Politics
Salman Rushdie Gives First Interview Since 2022 Stabbing
NEW YORK – Salman Rushdie is blind in his right eye, struggles to write, and has “frightening” nightmares months after being stabbed repeatedly as he prepared to give a lecture.
However, he expressed gratitude during his first interview since the attack.
“Well, you know, I’ve been better,” he told David Remnick of The New Yorker in an interview published Monday. “However, given what happened, I’m not so bad.”
“The major injuries are essentially healed,” Rushdie continued. “I have sensation in my thumb, index finger, and the bottom half of my palm. I’m getting a lot of hand therapy and am told I’m doing great.”
Remnick, who spoke with Rushdie in person at his agent’s office in Manhattan and via Zoom, wrote that the Booker Prize-winning author had lost more than 40 pounds (18 kilograms) and now reads mostly on an iPad, where he can adjust the lighting and font size.
Rushdie Went Into Hiding In Iran
“On the right side of his face, there is scar tissue,” Remnick wrote. “He speaks as fluently as ever, but one side of his lower lip droops. His left hand’s ulnar nerve was severely damaged.”
Rushdie, 75, went into hiding for years after Iran’s Grand Ayatollah Ruhollah Khomeini issued a fatwa in 1989 calling for his death because of the novel “The Satanic Verses'” alleged blasphemy. But he’d been moving around freely for a long time, with little security, and had no qualms about appearing at the Chautauqua Institution, a nonprofit education and retreat center in western New York, last August.
Rushdie was on stage when he was approached by a young man in black carrying a knife. Hadi Matar, who is accused of assaulting and trying to kill the victim, has said he is not guilty. Rushdie called Matar an “idiot” in his New Yorker interview but expressed no resentment.
“Over the years, I’ve worked very hard to avoid recrimination and bitterness,” he said. “I don’t think it’s a good look. One of the ways I’ve dealt with this situation is to look forward rather than back.

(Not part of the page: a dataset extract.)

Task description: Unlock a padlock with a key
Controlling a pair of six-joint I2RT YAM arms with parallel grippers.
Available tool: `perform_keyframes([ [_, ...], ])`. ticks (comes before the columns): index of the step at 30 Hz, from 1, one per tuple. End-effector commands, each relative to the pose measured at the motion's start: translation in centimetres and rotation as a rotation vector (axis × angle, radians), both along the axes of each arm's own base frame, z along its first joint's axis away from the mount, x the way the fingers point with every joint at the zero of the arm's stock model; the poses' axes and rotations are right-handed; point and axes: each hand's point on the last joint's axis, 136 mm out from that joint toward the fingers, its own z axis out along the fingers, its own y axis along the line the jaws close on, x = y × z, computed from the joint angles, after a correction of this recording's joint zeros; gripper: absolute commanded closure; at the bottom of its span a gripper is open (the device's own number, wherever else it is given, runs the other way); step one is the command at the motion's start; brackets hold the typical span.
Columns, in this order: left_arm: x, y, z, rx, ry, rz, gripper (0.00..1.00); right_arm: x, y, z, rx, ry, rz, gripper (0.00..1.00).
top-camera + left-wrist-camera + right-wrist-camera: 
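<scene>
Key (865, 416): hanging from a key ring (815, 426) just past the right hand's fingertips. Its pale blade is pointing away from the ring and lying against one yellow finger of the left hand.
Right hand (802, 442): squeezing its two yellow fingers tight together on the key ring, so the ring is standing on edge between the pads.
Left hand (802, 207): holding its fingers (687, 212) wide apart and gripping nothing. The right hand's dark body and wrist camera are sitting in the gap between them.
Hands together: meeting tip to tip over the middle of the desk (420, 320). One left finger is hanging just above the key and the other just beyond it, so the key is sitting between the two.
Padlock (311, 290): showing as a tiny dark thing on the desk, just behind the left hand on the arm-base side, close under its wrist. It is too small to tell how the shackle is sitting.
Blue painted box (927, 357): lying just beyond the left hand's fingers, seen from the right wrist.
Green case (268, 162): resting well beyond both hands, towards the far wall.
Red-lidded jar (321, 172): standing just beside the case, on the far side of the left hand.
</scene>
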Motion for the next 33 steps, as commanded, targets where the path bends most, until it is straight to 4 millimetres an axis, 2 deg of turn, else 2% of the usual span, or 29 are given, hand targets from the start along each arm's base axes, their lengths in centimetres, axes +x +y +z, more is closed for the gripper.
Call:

What happens today is less important than what happens tomorrow.”
The Man Complained The Stabbing Made Book Sales Go Up
The interview was published on the eve of the release of Rushdie’s new novel, “Victory City,” which he finished a month before his assassination. “Victory,” which features a protagonist who lives to be 247, is a typically surreal and exuberant narrative about an imagined ancient poem that has received overwhelmingly positive reviews, with The Washington Post’s Ron Charles writing that “Rushdie’s magical style unfurls wonders.”
Rushdie had been silent on social media for months but now occasionally tweets and even responds to insults. When a Twitter user told him last week that he was living a “disgraceful life,” Rushdie responded, “Oh, another fan! “I’m overjoyed.”
During the interview, he complained that the stabbing had increased his book sales, as if people liked him more when he was in danger.
Rushdie Suffered From 15 Stab Wounds
“Everyone loves me now that I’m almost dead,” he said. “That was my error back then. I not only lived, but I tried to live well. That was a terrible oversight. Better to get 15 stab wounds.”
On Monday, he tweeted a photo of himself staring directly into the camera lens, his face thinner than in photos taken before the stabbing, his right eye hidden behind a dark lens in his glasses frame.
Otherwise, he is still attempting to recover. Rushdie has written that he initially struggled to write fiction after the fatwa and is still struggling, saying that when he sits down to work, “nothing happens,” just a “combination of blankness and junk.”
One project he might consider is a sequel to his 2012 memoir “Joseph Anton,” which he wrote in the third person.
“This does not feel third-person to me,” Rushdie said of a potential sequel. “I believe a first-person story is when someone sticks a knife into you. “That is an “I” story.”